**TASK DESCRIPTION**
Of all the lines in the entries below, give again exactly those starting at the line containing "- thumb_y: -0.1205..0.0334" and ending at the line containing "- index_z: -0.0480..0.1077", both ends included, and no others.

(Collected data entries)

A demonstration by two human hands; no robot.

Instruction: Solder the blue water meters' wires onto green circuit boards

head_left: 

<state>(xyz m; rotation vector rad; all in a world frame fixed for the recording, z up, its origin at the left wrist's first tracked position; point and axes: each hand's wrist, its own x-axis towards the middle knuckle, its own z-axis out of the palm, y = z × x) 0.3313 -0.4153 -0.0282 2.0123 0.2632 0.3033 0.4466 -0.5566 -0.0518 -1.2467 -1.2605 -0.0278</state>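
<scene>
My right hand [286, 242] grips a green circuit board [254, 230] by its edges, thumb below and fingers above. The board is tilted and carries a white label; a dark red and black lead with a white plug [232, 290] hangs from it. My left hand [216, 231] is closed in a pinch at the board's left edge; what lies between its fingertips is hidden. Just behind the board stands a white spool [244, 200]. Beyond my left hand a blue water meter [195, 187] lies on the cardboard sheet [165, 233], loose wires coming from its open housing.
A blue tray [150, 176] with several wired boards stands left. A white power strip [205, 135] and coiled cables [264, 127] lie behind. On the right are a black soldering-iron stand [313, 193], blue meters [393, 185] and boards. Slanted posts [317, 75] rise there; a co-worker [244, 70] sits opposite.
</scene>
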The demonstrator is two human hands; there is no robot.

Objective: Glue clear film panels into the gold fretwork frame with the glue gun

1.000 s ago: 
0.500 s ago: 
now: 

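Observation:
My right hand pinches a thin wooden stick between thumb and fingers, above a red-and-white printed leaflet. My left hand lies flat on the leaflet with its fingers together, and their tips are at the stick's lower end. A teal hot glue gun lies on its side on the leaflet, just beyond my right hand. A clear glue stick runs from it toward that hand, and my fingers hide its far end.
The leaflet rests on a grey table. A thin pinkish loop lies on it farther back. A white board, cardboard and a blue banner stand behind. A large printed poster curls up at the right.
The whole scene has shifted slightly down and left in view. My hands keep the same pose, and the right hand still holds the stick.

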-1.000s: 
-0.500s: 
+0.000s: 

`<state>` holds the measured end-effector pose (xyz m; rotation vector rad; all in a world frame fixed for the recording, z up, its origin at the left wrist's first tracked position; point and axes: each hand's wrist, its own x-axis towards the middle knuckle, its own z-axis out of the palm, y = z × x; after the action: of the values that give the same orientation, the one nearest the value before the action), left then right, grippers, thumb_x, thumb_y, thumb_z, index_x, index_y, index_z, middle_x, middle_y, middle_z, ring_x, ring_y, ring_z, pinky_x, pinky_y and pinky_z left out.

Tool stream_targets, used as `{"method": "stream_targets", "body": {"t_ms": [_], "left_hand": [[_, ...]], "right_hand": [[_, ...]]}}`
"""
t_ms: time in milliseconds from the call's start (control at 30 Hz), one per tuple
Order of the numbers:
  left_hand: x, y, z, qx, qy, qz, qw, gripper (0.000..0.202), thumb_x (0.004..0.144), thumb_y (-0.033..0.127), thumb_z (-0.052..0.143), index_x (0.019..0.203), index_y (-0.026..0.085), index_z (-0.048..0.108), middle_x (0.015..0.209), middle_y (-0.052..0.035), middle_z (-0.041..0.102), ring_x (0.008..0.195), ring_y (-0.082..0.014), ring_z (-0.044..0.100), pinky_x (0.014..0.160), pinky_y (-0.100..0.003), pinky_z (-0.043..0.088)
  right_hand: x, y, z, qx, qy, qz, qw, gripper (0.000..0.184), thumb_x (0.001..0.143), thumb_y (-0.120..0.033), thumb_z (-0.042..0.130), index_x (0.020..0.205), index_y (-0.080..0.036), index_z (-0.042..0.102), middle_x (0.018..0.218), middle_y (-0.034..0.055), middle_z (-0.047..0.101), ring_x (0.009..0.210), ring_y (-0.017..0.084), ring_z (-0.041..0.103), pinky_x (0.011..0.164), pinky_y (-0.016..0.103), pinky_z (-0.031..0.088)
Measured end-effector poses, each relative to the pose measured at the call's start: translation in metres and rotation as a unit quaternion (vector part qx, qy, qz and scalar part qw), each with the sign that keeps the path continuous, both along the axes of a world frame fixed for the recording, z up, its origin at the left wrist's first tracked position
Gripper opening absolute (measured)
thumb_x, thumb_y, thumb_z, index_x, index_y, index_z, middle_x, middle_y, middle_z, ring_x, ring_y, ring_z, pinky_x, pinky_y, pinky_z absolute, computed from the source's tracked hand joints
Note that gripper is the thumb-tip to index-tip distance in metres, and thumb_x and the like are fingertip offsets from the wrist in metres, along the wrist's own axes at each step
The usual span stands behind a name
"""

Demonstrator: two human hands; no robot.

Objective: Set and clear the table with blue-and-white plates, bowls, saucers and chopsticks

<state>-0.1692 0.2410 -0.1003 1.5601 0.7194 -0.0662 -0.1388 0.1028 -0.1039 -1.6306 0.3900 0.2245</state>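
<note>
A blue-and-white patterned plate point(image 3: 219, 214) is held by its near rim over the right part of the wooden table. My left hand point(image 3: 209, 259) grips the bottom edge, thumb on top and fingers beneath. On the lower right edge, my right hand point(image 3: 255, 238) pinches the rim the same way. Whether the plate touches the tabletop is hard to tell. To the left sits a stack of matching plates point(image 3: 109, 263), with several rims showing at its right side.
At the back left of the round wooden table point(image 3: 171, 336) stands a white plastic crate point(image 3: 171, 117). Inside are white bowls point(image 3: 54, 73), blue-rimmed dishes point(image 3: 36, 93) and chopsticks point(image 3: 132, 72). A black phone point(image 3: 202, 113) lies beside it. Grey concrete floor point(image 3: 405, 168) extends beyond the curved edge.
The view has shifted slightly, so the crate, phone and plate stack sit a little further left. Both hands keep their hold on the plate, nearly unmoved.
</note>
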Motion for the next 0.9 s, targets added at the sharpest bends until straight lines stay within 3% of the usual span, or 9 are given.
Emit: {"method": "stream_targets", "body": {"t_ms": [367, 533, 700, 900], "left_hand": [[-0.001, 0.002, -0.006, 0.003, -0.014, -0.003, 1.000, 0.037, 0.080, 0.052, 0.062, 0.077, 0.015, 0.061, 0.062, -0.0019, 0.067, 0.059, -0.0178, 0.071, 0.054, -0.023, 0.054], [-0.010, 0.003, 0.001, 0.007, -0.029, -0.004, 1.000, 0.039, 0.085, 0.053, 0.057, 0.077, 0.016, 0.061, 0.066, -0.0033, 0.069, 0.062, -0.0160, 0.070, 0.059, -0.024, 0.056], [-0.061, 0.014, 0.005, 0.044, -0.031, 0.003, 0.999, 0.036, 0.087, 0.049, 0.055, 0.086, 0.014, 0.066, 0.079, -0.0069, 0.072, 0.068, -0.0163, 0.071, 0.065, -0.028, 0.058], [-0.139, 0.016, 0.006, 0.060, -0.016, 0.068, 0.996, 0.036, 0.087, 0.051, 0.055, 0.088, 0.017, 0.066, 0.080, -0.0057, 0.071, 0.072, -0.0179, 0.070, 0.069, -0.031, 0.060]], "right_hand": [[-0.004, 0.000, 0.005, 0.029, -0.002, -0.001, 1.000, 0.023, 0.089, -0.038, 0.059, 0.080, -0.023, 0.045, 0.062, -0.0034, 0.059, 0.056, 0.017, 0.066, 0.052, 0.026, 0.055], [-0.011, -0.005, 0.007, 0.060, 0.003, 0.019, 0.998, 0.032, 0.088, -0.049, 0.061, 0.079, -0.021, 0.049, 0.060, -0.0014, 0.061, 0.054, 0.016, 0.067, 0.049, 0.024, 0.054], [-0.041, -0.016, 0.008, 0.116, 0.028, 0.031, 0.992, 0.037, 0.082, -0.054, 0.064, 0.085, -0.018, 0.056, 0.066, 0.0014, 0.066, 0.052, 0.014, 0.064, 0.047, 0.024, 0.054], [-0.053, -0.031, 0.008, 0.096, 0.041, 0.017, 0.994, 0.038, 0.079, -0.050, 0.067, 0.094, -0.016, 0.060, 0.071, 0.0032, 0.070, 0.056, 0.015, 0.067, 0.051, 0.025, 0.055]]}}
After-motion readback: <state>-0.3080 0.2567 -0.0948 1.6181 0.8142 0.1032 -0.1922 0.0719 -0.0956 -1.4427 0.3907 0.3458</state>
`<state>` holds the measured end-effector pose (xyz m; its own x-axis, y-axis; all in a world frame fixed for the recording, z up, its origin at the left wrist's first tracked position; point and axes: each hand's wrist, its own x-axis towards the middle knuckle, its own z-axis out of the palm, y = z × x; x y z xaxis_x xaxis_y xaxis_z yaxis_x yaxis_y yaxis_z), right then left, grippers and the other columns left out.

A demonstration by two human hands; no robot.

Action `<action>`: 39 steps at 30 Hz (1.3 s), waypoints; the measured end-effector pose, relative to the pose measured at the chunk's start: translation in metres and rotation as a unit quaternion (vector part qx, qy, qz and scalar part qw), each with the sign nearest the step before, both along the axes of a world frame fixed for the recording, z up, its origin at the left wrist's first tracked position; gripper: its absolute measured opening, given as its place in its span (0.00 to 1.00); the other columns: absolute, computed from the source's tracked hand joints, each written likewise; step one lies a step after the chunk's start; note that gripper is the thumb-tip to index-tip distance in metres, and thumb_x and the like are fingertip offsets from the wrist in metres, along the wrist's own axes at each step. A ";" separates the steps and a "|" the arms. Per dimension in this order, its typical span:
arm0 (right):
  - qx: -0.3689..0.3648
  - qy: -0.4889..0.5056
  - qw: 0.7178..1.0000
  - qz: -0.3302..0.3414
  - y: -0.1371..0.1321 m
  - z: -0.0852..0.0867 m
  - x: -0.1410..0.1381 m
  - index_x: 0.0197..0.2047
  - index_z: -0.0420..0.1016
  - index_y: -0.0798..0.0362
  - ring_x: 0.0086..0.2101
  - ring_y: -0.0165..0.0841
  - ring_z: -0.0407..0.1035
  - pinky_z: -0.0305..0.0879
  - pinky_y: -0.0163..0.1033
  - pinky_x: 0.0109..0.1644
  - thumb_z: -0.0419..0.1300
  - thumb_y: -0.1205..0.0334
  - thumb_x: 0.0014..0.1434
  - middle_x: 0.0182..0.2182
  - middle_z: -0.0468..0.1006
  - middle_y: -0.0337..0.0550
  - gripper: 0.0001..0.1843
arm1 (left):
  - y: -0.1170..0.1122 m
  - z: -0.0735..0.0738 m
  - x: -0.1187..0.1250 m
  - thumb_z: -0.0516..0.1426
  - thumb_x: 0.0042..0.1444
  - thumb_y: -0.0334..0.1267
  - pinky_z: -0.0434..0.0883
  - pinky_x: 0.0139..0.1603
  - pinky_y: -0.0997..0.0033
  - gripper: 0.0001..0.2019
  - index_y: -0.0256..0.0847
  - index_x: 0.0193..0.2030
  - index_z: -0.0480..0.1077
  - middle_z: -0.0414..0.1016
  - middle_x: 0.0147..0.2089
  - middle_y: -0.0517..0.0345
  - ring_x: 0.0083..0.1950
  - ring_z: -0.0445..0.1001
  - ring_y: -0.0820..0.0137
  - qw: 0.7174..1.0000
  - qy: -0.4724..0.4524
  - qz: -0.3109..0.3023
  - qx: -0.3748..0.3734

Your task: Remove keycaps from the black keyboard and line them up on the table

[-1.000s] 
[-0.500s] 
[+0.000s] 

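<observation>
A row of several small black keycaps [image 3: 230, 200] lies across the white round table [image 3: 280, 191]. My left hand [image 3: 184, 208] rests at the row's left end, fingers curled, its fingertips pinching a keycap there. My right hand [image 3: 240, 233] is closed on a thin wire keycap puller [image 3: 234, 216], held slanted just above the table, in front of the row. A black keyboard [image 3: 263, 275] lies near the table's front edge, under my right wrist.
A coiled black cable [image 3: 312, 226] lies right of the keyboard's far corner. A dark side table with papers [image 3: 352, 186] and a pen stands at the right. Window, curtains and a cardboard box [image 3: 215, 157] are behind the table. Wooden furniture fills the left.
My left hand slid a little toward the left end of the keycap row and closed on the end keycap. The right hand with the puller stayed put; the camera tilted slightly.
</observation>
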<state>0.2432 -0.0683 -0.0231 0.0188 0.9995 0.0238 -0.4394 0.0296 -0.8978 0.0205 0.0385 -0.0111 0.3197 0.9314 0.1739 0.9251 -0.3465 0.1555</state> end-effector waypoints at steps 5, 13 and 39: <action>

**THE ANSWER**
  - thumb_y: -0.1205..0.0334
  - thumb_x: 0.0014..0.1434
  - middle_x: 0.0182..0.2182
  - middle_z: -0.0468..0.1006
  - middle_y: -0.0337..0.0550
  - gripper: 0.0001..0.1843
arm1 (left):
  - y: -0.1170..0.1122 m
  - z: -0.0735..0.0738 m
  - x: -0.1187..0.1250 m
  - thumb_z: -0.0516..0.1426
  - thumb_x: 0.0042..0.1444
  - thumb_y: -0.0334..0.1267
  - pinky_z: -0.0434..0.0883
  - pinky_x: 0.0139..0.1603
  - pinky_y: -0.0997..0.0033
  - gripper: 0.0001..0.2019
  - index_y: -0.0256..0.0847
  - index_x: 0.0193..0.2030
  - index_z: -0.0480..0.1077

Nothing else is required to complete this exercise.